● **ACTIVITY**:
Find the lines below in which the string "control" occurs. Copy each one.

Records drawn from a dataset
===============

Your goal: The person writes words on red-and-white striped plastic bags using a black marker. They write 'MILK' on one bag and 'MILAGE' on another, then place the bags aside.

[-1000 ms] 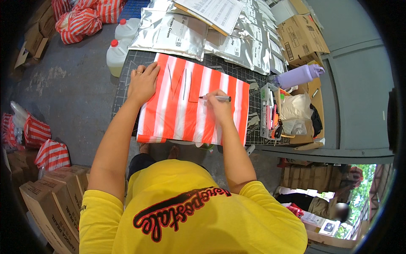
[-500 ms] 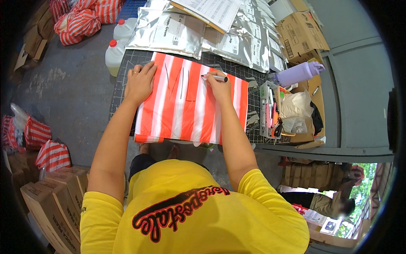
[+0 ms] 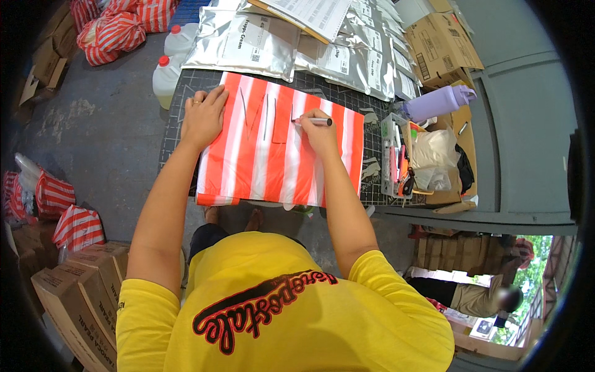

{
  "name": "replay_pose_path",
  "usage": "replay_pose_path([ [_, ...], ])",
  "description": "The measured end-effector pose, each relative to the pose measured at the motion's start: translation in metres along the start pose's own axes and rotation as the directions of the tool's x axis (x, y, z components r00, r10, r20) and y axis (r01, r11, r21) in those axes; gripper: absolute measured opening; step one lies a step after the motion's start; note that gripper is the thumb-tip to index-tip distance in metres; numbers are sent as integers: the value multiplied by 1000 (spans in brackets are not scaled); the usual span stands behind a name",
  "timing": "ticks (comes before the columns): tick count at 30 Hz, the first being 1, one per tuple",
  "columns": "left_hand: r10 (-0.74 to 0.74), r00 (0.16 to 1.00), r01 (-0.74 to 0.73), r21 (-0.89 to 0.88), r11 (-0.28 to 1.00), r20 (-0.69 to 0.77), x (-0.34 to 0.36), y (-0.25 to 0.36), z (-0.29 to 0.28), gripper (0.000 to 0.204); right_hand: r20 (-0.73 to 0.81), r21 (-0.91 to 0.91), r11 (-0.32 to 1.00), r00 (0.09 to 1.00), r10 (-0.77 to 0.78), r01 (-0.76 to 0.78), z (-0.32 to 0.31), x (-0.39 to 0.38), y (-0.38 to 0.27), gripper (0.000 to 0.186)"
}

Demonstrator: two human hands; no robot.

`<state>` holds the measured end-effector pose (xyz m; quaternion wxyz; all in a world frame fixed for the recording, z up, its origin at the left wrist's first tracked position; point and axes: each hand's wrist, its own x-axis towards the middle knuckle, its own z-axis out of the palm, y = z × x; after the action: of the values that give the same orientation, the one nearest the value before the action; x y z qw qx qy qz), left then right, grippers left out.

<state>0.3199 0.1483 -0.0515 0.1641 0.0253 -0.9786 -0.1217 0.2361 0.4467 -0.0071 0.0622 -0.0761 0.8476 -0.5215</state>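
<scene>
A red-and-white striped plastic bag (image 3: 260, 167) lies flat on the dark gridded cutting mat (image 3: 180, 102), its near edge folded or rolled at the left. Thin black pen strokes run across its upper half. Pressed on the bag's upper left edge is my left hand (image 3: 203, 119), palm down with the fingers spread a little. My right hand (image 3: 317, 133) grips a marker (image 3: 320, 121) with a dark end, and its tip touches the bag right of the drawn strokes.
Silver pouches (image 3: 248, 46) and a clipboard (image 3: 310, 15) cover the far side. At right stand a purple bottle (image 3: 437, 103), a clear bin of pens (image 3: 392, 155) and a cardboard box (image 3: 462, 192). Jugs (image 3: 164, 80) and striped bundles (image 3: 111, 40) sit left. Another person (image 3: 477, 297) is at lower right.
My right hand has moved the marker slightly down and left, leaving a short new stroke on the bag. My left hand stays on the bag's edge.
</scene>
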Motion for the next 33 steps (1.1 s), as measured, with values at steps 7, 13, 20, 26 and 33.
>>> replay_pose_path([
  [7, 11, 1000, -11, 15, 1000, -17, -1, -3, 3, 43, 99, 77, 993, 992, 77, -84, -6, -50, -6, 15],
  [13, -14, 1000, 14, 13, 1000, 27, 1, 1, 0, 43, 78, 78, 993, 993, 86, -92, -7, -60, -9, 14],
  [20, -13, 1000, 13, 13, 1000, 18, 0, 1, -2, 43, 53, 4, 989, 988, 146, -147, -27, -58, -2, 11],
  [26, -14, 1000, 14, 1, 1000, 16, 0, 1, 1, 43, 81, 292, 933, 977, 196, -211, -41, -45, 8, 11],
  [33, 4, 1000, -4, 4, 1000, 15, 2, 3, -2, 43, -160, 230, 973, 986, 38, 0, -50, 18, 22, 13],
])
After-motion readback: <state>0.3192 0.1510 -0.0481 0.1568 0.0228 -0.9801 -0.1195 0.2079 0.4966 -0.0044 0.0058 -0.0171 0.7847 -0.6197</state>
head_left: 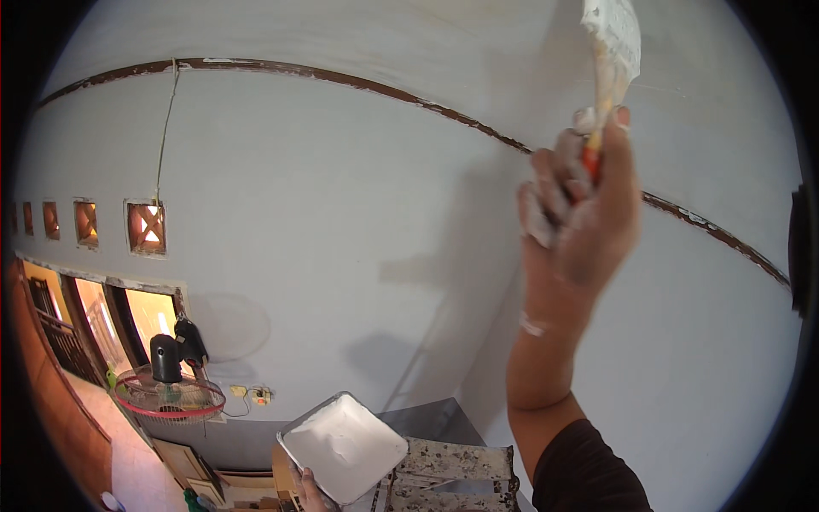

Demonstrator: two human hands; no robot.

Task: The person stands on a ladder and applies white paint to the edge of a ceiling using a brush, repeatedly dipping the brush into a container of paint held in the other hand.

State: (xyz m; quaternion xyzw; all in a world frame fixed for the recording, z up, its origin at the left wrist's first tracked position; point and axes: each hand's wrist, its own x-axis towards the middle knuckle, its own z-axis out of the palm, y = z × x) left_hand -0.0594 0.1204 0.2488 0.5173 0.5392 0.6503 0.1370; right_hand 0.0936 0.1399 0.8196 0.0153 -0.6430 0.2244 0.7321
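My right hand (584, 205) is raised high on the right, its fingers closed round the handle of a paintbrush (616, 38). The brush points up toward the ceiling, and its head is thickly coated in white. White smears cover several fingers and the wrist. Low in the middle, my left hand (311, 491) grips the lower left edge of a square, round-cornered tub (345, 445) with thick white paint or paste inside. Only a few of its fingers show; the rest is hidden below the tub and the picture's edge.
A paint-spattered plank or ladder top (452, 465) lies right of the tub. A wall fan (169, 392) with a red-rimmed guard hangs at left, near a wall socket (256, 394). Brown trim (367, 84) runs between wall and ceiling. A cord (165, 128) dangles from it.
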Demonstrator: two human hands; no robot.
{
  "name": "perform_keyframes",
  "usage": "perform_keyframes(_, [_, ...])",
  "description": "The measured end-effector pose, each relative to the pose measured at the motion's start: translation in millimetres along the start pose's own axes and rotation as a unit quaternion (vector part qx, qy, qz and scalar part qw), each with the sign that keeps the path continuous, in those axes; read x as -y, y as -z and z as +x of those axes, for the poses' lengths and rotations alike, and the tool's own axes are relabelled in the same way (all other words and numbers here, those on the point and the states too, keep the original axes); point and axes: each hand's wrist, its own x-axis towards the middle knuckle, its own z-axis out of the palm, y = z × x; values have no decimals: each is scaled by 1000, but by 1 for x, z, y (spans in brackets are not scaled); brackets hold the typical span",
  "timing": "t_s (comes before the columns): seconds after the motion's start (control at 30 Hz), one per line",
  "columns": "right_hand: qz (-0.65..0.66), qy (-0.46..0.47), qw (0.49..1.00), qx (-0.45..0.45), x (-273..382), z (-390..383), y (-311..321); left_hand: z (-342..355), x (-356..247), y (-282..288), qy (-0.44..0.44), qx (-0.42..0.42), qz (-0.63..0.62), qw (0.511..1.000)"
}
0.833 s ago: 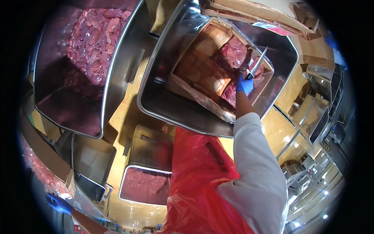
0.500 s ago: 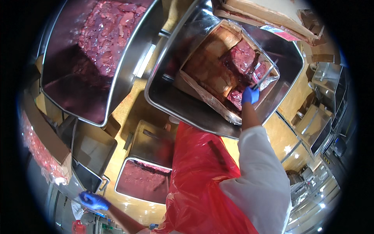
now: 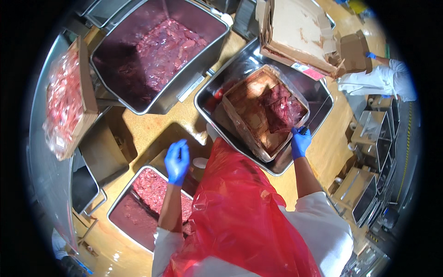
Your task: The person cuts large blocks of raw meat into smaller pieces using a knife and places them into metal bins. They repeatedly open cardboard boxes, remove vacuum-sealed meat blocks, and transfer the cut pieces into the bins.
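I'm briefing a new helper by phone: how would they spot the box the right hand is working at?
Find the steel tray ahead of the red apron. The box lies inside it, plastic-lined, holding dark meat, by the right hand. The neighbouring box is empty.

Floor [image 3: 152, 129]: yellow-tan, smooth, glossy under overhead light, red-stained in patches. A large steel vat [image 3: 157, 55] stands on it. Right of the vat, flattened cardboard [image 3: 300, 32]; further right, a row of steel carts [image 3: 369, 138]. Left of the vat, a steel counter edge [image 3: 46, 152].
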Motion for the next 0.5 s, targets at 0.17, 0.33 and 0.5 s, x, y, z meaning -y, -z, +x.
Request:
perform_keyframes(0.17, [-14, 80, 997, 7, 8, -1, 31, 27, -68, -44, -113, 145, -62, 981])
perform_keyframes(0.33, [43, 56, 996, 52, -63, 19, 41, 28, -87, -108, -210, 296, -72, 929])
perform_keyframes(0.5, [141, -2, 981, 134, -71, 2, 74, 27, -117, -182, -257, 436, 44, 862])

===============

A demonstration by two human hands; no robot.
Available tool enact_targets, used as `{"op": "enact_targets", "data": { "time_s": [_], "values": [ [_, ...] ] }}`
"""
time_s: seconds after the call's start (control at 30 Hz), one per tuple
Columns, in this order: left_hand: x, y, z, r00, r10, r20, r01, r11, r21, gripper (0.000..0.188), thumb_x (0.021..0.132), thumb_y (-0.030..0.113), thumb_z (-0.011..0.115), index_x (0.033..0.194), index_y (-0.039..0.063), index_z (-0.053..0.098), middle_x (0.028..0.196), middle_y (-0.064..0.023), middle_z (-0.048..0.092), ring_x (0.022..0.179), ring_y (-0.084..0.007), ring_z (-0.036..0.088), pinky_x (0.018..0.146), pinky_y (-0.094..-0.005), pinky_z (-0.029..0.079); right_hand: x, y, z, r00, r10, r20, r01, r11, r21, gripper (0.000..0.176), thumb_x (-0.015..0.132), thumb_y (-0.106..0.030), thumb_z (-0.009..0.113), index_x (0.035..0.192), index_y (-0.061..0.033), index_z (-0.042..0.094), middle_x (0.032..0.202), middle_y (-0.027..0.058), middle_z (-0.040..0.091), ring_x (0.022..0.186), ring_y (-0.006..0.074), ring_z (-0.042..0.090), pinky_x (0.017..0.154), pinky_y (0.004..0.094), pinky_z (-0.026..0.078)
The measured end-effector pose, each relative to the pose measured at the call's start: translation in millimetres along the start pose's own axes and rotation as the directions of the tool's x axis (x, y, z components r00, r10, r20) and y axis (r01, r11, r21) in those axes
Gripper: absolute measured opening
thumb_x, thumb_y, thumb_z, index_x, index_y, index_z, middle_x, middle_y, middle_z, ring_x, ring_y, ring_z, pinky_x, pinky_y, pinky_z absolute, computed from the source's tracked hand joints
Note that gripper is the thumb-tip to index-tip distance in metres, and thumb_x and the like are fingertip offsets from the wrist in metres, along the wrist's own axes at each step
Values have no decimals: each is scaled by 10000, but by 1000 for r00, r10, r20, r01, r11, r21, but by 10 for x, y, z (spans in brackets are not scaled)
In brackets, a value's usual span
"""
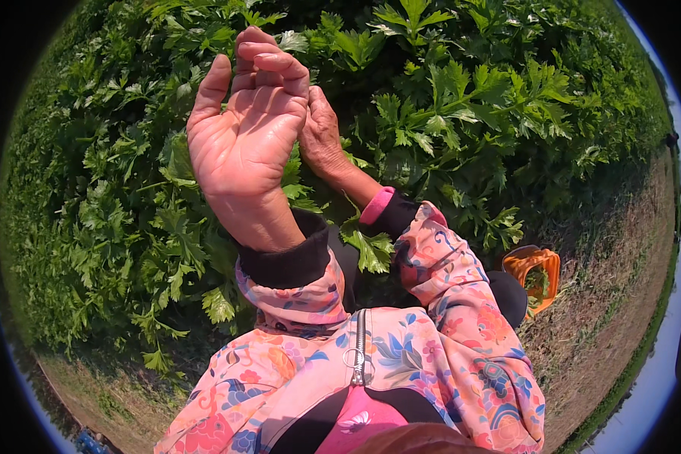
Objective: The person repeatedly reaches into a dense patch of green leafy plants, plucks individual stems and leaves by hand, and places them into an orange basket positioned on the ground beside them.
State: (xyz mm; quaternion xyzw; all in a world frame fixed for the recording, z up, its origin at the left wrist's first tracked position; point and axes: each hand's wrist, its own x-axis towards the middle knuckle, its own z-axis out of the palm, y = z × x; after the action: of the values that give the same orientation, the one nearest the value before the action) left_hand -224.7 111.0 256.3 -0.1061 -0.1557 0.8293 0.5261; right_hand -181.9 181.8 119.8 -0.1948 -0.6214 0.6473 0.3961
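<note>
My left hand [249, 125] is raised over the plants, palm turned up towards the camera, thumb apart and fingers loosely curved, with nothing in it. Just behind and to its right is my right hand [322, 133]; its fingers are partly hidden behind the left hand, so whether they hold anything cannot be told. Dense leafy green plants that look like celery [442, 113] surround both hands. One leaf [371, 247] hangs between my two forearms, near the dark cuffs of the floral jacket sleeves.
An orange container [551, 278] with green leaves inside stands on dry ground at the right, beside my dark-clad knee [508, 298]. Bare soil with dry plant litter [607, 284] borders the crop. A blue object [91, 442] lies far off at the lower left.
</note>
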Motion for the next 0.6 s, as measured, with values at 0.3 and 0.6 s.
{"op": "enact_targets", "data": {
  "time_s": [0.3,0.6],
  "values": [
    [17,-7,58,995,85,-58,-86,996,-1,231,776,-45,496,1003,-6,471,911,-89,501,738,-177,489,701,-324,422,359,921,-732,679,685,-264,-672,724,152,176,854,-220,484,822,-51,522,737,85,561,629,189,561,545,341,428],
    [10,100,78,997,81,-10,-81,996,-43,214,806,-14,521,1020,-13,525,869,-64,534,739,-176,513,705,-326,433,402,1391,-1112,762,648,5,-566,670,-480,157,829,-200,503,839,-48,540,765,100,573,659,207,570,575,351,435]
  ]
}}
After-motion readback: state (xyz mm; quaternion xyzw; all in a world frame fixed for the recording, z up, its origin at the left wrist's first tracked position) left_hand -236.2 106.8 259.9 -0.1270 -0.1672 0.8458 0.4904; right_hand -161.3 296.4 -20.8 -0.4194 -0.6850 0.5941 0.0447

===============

● **REPLY**:
  "timing": "t_s (comes before the columns): seconds after the motion's start (control at 30 Hz), one per line",
time_s: seconds after the call's start (control at 30 Hz), one per tuple

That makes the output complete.